Treatment of Syrian Golden hamsters with PF-332 (250 mg/kg, twice daily) completely protected the animals against intranasal infection with the beta (B.1.351) and delta (B.1.617.2) SARS-CoV-2 variants. Moreover, treatment of SARS-CoV-2 (B.1.617.2) infected animals with PF-332 completely prevented transmission to untreated co-housed sentinels.[2]

Protein binding [2]
Plasma protein binding was measured by the rapid equilibrium dialysis (RED) method to determine the free fraction and the unbound percentage of PF-332 for various species. An equilibrium dialysis was conducted in duplicate for each sample. 200 μl of plasma spiked with PF-332 were added in the plasma chamber and 350 μl of PBS pH = 7.4 were added in the buffer chamber. The dialysis block was then incubated at 37 °C for 6 h with constant shaking at 400 rpm. After 6 h, aliquots of the plasma and the buffer chambers were collected, spiked to obtain a matching homogeneous matrix, and quantified by LC–MS/MS. [2]
Microsomal metabolic stability [2]
Mouse liver microsomes (CD-1 male strain) were purchased from GIBCO. Hamster (Syrian female strain) and human liver microsomes were purchased from Xenotech. 1 ml of liver microsomal (LM) suspension at 20 mg/ml was mixed with 19 ml of 100 mM phosphate buffer. The latter is a titer solution containing 1 (M) KH2PO4 and 1 (M) K2HPO4 diluted in 10-fold distilled water (30 ml buffer + 270 ml of water) to obtain 100 mM phosphate buffer with an adjusted pH at 7.40 ± 0.02. A solution of NADPH Regeneration System (NRS) was prepared using 13 mM NADP, 33 mM Glucose-6-phosphate, 33 mM MgCl2, and 4 U/ml buffer solution of glucose-6-phosphate dehydrogenase.

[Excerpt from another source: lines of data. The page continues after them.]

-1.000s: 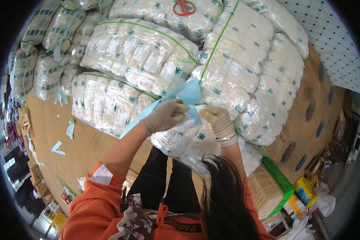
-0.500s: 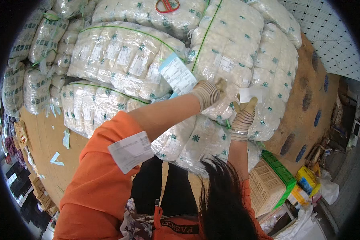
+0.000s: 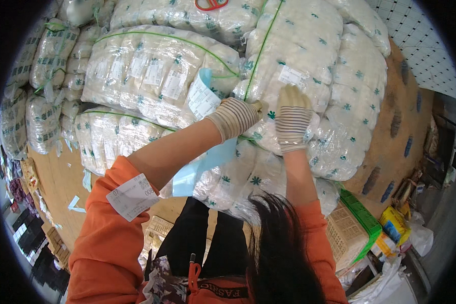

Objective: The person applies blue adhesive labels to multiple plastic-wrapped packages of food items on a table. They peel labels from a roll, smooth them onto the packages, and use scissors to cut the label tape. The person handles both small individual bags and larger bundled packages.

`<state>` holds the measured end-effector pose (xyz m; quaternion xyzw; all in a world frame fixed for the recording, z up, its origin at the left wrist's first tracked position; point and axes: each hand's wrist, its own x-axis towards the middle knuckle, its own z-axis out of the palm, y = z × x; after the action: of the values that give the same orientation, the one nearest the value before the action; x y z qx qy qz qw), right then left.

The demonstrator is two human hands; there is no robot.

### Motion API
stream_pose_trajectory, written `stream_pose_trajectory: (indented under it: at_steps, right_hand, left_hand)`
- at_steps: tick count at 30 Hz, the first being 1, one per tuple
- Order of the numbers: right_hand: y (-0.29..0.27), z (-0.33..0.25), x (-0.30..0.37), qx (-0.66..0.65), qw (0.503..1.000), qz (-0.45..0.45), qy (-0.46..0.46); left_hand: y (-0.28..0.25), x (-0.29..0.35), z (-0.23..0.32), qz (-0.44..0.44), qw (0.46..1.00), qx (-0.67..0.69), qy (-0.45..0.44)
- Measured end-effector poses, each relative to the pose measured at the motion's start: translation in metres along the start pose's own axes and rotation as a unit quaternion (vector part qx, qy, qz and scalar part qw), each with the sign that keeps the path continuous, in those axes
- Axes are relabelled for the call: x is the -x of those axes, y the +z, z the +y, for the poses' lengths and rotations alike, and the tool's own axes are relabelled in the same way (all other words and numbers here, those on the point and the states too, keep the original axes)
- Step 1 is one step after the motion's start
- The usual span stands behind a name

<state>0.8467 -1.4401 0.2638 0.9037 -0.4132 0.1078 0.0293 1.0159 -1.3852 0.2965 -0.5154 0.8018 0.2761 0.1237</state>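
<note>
My right hand, in a pale striped glove, lies flat with fingers stretched out on a clear-wrapped bale with green leaf prints. A white patch peeks out beside its palm; whether it is a label, I cannot tell. My left hand, gloved the same, is closed just left of it, seemingly on a light-blue strip of labels that passes under the wrist and trails toward me; the fingertips are partly hidden. One white label sits on the bale above my right hand. Another white label clings to my left sleeve.
More wrapped bales with green straps are stacked to the left and behind. Red-handled scissors lie on the far bale. At the lower right stand a beige plastic crate and a green crate. Paper scraps litter the brown floor.
My right hand has moved left and flattened onto the bale; the white label it held is no longer plainly visible. My left hand has drawn left and toward me, with the blue strip trailing lower.
</note>
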Motion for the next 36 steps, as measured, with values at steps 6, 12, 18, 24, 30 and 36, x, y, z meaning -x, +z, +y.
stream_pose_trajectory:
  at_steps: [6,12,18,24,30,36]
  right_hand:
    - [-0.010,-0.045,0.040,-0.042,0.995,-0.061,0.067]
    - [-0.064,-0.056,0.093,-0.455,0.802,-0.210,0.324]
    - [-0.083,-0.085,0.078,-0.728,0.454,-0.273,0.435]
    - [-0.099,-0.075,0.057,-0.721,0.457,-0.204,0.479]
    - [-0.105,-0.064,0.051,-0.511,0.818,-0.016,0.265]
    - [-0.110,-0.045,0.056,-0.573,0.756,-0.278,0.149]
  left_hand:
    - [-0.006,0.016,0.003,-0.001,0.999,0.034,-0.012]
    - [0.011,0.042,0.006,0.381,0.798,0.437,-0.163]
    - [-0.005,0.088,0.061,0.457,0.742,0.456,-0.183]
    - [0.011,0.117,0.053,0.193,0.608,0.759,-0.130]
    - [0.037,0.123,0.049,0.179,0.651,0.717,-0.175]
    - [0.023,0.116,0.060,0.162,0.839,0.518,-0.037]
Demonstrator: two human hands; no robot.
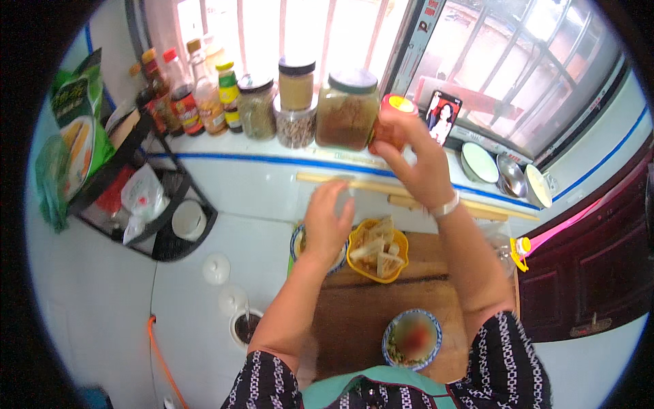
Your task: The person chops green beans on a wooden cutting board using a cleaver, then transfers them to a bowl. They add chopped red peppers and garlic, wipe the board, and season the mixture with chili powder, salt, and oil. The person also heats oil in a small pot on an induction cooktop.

All plastic materials including tips are incubated at 37 °C overnight. The LM suspension and the NRS solution were incubated at 37 °C for ~15 min before use. 48 μl of buffer was added to the wells of the blank plate. 40 μl of the compound at 1 uM was added to the working plates, 8 μl of NRS solution was added in the 0, 5, 10, 20, 30, and 60 min plates. The reaction is then initiated by adding 32 μl of 1 mg/ml of LM suspension to each plate. The reaction is terminated by adding 240 μl ice-cold acetonitrile at the designated time points. At T = 0, the acetonitrile is added before the LM solution.
The plates are centrifuged (3500 rpm, 20 min, and 15 °C); 110 μl of distilled water are then added to 110 μl of the supernatant and analyzed using an LC–MS/MS.

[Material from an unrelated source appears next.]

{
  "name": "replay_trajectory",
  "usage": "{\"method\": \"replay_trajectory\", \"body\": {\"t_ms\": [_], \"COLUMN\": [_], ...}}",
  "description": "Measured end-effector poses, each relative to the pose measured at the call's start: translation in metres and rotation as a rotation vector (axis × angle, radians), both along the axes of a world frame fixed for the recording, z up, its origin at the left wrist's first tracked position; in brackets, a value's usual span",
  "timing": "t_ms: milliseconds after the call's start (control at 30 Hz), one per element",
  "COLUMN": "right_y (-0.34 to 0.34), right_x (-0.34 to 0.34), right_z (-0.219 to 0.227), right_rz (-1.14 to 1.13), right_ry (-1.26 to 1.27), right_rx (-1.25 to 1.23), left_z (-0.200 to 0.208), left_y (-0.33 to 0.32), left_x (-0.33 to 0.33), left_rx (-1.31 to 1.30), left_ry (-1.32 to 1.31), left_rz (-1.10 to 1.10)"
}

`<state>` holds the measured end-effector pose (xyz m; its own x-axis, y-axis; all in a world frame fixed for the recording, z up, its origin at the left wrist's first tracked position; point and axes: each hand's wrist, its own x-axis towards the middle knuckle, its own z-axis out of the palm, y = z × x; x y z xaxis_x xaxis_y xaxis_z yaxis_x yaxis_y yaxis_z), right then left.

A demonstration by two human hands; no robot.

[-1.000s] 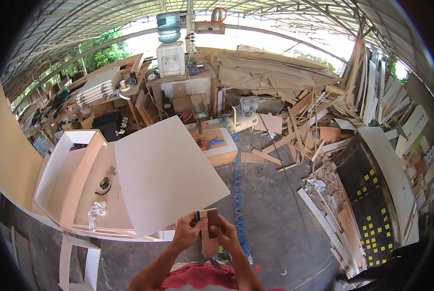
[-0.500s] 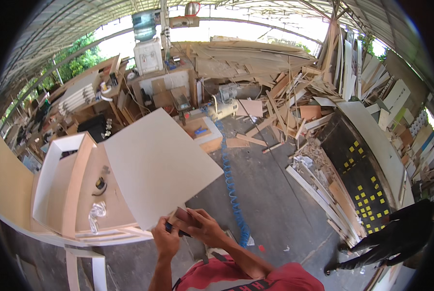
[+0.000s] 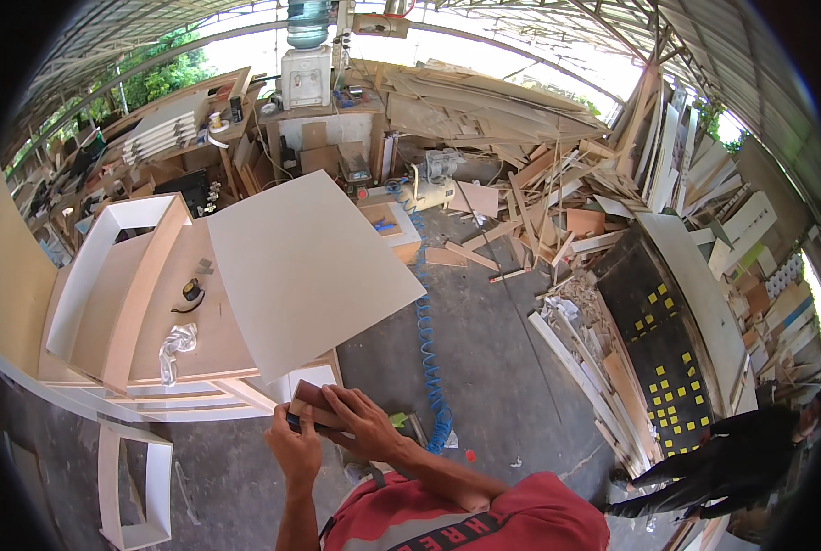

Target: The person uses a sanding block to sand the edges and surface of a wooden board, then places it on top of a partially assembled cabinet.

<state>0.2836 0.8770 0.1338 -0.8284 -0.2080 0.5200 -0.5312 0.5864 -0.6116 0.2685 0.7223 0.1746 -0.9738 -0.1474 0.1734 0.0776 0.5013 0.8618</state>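
Note:
Both hands meet in front of my body on a reddish-brown strip [image 3: 311, 396] that looks like sandpaper, with a paler brown face beside it. My left hand [image 3: 293, 450] grips it from below, thumb pointing up, and something dark blue shows under its fingers. From the other side my right hand [image 3: 364, 424] closes on it, fingers lying across the top. Just beyond the hands is the near corner of a large pale panel [image 3: 314, 275], which rests over a wooden frame piece [image 3: 146, 285]. A black-and-yellow tape measure [image 3: 191, 290] and a crumpled white wrap [image 3: 178, 342] lie left of the panel.
A blue coiled air hose [image 3: 429, 358] runs along the floor to an air compressor [image 3: 426, 193]. Scrap wood [image 3: 557, 193] is heaped at the back right. A person in dark clothes [image 3: 741, 455] stands at the right. A small white frame [image 3: 158, 487] stands on the floor at left.
My view has shifted, so the floor frame at lower left shows more fully. Both hands have turned the brown strip, and more of its flat face shows now. The person at right has shifted slightly.

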Motion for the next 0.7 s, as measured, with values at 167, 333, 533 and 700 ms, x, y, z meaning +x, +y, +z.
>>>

SARS-CoV-2 in vitro antiviral assays[2]
The assay using Vero E6 cells was derived from a previously established SARS-CoV assay. In this assay, fluorescence of Vero E6-eGFP cells declines after infection with SARS-CoV-2 due to virus-induced cytopathogenic effect. In the presence of an antiviral compound, the cytopathogenicity is inhibited and the fluorescent signal maintained. Vero E6 cells were maintained in Dulbecco’s modified Eagle’s medium (DMEM) supplemented with heat-inactivated 10% v/v fetal calf serum (FCS) and 500 μg/ml Geneticin and kept under 5% CO2 at 37 °C.[2]

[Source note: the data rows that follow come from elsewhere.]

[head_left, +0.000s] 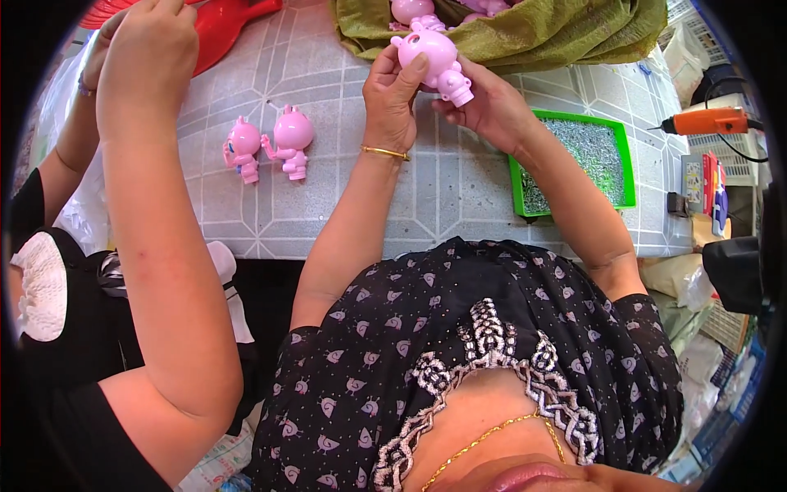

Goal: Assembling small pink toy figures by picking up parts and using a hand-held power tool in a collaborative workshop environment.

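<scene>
Near the far edge of the table, a shiny pink toy figure (432,54) with round ears is held tilted between my hands. My left hand (392,92), with a gold bangle at its wrist, grips the head, its thumb laid across the front. My right hand (495,105) curls around the toy's lower body from the right; part of its fingers is hidden behind the toy. Two more pink figures stand to the left on the table: a smaller one (243,149) and a bigger one (293,141).
A green tray (630,168) of small metal screws sits by my right forearm. Beyond the toy lies an olive cloth (566,37) with more pink pieces. An orange electric screwdriver (709,121) hangs at right. At left, a co-worker's arm (156,205) reaches toward a red basin (221,33).
</scene>
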Available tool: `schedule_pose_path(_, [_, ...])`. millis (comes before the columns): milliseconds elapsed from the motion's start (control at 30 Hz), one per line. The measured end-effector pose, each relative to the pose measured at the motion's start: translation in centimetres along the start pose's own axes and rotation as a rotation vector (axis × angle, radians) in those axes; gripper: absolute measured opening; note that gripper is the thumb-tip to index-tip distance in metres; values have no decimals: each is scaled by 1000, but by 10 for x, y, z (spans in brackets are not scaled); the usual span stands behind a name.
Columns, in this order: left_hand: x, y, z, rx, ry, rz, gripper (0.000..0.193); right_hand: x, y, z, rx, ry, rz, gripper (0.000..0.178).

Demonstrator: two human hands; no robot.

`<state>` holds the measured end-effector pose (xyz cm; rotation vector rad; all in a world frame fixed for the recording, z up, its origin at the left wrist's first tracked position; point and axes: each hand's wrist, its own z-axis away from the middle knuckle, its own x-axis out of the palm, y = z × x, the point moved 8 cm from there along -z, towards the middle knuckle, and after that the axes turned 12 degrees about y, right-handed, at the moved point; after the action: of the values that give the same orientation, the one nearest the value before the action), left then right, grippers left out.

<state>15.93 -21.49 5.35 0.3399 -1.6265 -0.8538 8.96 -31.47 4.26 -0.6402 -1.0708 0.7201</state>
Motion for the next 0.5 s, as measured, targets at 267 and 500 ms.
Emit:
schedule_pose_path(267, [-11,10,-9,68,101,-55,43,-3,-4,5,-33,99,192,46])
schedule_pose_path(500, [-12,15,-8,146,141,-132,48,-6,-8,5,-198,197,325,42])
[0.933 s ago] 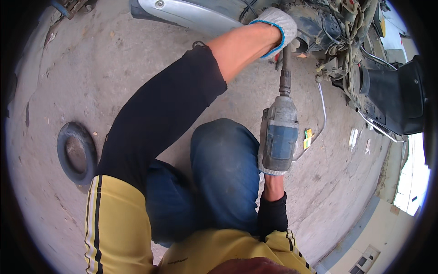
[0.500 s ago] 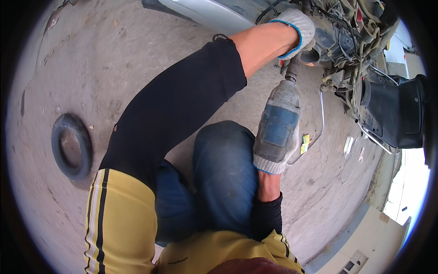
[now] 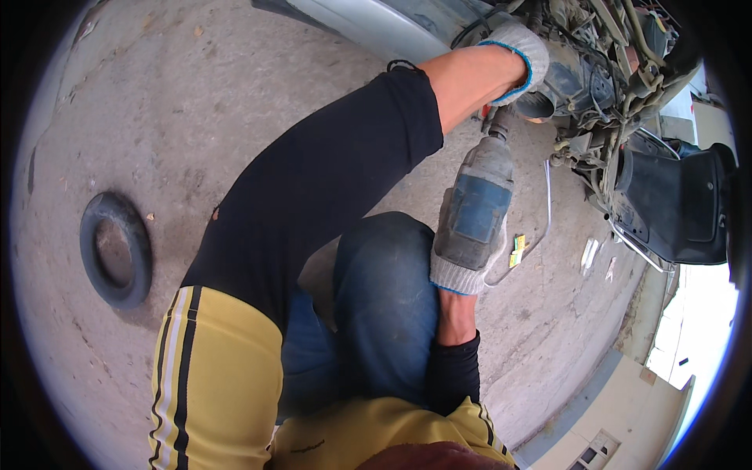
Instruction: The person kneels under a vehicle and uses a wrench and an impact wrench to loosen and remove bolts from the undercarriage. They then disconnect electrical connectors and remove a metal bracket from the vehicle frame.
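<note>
My right hand (image 3: 460, 276), in a grey-white knit glove, is wrapped round the handle of a worn grey and blue impact wrench (image 3: 479, 205). Most of that hand is hidden under the tool's body. The wrench points away from me, its long socket (image 3: 501, 119) reaching up to the underside of a partly stripped motorcycle (image 3: 583, 78). My left hand (image 3: 518, 61), gloved with a blue-edged cuff, is against the motorcycle just beyond the socket. Its fingers are turned away and out of sight. Beside it is the open round end of a dark metal pipe (image 3: 536, 105).
A black tyre (image 3: 116, 251) lies on the concrete floor at the left. A silver body panel (image 3: 368, 27) stands at the top. To the right are a black seat (image 3: 677, 207), a thin bent rod (image 3: 547, 200), a small yellow-green packet (image 3: 517, 249) and white scraps (image 3: 589, 254).
My left forearm and gloved hand have shifted slightly to the right. The wrench stays in my right hand in nearly the same place, and the view has turned a little.
</note>
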Tool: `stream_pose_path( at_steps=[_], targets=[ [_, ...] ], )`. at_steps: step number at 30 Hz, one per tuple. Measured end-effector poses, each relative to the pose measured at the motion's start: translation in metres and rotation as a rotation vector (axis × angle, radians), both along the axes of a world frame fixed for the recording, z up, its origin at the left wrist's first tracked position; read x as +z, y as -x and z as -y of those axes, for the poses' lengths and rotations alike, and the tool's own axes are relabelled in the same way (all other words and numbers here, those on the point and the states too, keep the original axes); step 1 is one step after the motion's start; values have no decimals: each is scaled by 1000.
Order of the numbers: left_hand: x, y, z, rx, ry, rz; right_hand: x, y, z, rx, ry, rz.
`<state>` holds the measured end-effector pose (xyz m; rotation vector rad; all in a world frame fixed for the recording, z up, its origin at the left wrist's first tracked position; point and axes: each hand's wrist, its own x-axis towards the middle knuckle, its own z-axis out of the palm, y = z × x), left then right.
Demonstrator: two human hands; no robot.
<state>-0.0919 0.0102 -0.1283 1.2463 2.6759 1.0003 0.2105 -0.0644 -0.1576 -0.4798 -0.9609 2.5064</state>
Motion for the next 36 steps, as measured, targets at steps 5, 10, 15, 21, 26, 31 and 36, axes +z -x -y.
stream_pose_path(
  at_steps=[5, 10, 15, 21, 26, 31, 36],
  targets=[
    [41, -25, 19, -150, 214, -181, -26, -20, -24, -38, -1528, 613],
    [45, -21, 8, -158, 301, -17, -26, -21, -28, 51, -1224, 682],
    [51, -29, 12, -153, 360, -62, -28, -24, -38, 112, -1625, 773],
    [57, -34, 25, -167, 262, -85, -22, -24, -34, -3, -1627, 604],
    [58, -33, 27, -173, 260, -75, -18, -26, -32, -12, -1820, 689],
    [44, -14, 11, -103, 360, -114, -10, -16, -24, -37, -1416, 600],
    [39, -20, 17, -108, 88, 228, 13, 1, -11, -132, 23, 118]
  ],
)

The test compounds were serially diluted in assay medium (DMEM supplemented with 2% v/v FCS). Diluted compounds were then mixed with Vero E6-eGFP cells corresponding to a final density of 25,000 cells/well in 96-well blackview plates. The next day, cells were infected with the SARS-CoV-2 at a final MOI of approximately 0.05 TCID50/cell. Final dilution of the different strains was adapted in order to obtain a similar MOI between all variants of interest. The plates were incubated in a humidified incubator at 37 °C and 5% CO2. At 4 days post-infection (pi), the wells were examined for eGFP expression using an argon laser-scanning microscope. The microscope settings were excitation at 488 nm and emission at 510 nm and the fluorescence images of the wells were converted into signal values. Toxicity of compounds in the absence of virus was evaluated in a standard MTS assay as described previously.[2]
A549-Dual™ hACE2-TMPRSS2 cells were cultured in DMEM 10% FCS supplemented with 10 µg/ml blasticidin, 100 µg/ml hygromycin, 0.5 µg/ml puromycin and 100 µg/ml zeocin. For the antiviral assay, cells were seeded in assay medium (DMEM 2%) at a density of 15,000 cells/well. One day after, the compound was serially diluted in assay medium (DMEM supplemented with 2% v/v FCS) and cells were infected with their respective SARS-CoV-2 strain at a MOI of approximately 0.05. The MOI was kept comparable for the variant strains in the different experiments. On day 4 pi., differences in cell viability caused by virus-induced CPE or by compound-specific side effects were analyzed using MTS as described previously.[2]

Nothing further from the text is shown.